Work request: Count lines holding the string "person" in the data that follows. Reply with one number only.
___ Data ___
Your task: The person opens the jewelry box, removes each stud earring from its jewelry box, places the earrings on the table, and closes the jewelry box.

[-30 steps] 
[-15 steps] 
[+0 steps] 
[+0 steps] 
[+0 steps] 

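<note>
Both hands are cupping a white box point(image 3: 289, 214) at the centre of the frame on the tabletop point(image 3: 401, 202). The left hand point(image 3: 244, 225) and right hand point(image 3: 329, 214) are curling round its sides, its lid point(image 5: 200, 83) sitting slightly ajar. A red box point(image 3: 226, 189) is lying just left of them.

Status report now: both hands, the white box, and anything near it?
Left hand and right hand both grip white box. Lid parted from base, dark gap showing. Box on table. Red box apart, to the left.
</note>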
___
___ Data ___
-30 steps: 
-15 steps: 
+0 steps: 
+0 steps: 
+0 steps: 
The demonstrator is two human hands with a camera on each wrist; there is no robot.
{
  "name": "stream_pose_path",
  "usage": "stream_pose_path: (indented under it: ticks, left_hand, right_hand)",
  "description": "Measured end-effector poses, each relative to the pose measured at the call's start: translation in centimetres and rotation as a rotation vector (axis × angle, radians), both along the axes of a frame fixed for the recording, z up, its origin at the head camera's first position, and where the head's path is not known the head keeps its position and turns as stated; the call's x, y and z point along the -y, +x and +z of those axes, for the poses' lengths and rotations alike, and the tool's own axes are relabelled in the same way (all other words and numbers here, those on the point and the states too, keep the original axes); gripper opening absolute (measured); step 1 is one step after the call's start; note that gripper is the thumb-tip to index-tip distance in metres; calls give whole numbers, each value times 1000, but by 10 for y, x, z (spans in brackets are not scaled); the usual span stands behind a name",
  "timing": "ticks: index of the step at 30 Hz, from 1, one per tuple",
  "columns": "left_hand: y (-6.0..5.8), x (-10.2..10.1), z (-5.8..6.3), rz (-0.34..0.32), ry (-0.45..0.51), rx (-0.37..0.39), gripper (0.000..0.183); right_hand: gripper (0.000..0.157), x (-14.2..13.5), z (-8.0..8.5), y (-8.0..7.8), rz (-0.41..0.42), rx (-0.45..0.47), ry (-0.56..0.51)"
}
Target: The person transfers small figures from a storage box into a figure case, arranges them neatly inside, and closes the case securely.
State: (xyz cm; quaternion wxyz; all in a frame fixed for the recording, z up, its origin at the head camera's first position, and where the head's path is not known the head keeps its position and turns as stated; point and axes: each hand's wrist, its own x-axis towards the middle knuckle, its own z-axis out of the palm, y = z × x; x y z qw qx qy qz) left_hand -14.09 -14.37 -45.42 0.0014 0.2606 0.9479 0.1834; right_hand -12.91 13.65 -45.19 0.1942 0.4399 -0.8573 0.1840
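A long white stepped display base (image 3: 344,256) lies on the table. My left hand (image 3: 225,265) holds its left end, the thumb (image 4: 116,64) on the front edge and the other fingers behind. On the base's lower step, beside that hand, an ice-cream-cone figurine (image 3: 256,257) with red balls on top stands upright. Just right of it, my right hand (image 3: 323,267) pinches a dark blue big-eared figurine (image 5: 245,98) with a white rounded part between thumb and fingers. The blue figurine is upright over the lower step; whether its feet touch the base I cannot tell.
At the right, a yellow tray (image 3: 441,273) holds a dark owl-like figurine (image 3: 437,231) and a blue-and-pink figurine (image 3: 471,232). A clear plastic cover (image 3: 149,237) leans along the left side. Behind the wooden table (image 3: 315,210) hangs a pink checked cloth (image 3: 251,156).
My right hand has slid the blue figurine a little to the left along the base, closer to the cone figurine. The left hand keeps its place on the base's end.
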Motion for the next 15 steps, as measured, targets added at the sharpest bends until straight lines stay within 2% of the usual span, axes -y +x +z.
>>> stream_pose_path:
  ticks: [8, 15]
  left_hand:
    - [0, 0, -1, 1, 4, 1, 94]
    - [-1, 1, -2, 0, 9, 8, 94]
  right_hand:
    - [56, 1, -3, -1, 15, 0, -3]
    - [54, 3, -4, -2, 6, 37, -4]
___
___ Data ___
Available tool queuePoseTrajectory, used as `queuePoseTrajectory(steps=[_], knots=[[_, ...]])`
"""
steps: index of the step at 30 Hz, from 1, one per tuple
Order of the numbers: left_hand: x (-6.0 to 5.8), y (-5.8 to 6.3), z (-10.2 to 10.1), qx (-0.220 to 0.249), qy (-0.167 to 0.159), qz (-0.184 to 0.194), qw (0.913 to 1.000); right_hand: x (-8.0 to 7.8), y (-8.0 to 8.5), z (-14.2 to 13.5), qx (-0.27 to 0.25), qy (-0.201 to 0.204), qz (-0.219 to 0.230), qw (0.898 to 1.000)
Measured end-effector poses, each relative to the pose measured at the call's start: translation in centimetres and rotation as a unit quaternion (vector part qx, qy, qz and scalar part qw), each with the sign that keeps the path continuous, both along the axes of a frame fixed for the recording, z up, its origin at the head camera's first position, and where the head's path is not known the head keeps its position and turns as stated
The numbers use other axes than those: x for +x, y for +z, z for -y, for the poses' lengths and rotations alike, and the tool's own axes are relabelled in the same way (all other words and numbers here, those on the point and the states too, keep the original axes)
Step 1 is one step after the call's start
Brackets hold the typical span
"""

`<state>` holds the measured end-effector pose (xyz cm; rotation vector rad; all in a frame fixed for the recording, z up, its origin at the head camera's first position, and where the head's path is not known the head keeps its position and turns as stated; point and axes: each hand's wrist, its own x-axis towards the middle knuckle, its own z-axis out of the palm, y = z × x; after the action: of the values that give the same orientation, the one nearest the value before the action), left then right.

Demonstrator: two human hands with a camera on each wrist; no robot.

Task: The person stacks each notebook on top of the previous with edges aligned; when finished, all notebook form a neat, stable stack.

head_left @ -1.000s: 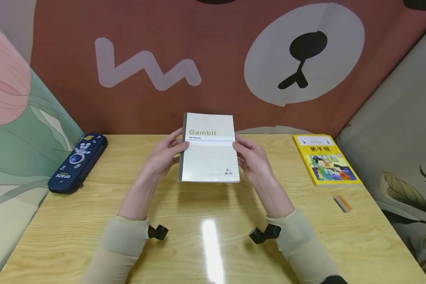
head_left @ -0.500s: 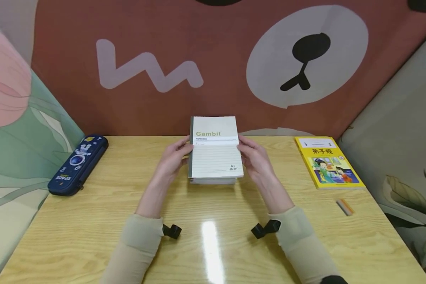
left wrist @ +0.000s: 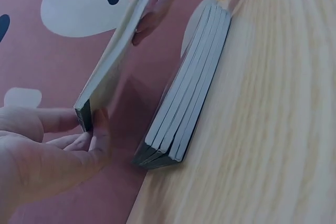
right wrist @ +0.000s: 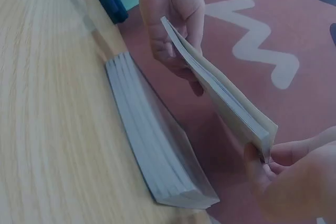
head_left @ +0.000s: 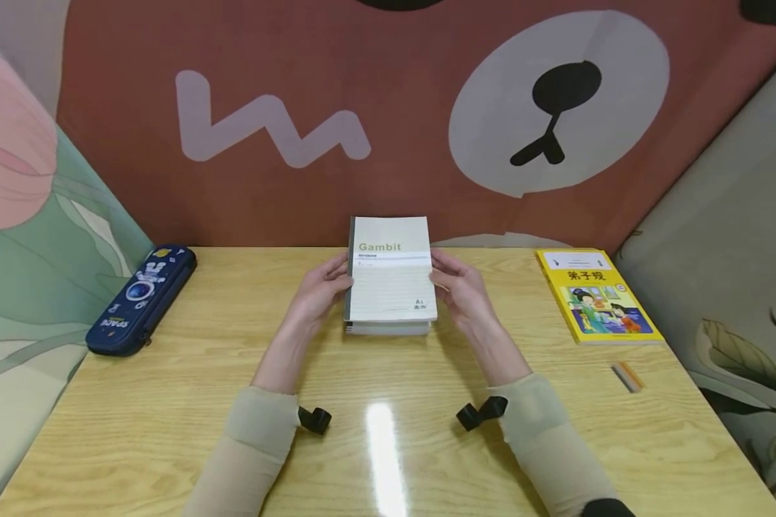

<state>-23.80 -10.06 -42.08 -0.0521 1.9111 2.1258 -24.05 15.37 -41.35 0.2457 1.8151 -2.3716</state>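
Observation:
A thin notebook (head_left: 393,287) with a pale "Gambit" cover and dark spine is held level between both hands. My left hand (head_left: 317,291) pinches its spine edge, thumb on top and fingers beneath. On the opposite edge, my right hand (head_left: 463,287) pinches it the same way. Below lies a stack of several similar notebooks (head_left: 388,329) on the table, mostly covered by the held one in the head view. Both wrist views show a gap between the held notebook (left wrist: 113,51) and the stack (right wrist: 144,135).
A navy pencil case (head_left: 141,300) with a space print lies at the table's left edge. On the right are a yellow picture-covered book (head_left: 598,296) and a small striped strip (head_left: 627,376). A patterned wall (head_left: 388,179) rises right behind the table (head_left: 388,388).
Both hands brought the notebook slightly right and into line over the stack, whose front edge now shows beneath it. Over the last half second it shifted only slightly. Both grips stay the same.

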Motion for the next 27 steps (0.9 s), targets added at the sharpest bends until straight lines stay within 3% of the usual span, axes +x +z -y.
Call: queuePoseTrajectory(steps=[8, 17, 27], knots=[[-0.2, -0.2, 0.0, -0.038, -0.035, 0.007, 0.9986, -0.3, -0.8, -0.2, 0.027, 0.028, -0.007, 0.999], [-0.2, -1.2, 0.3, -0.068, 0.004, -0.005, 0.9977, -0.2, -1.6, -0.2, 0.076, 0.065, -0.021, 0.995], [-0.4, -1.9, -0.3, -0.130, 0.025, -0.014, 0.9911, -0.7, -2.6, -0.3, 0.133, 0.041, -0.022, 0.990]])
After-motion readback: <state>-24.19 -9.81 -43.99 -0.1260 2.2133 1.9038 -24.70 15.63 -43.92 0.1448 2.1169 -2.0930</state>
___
Finished exercise: 3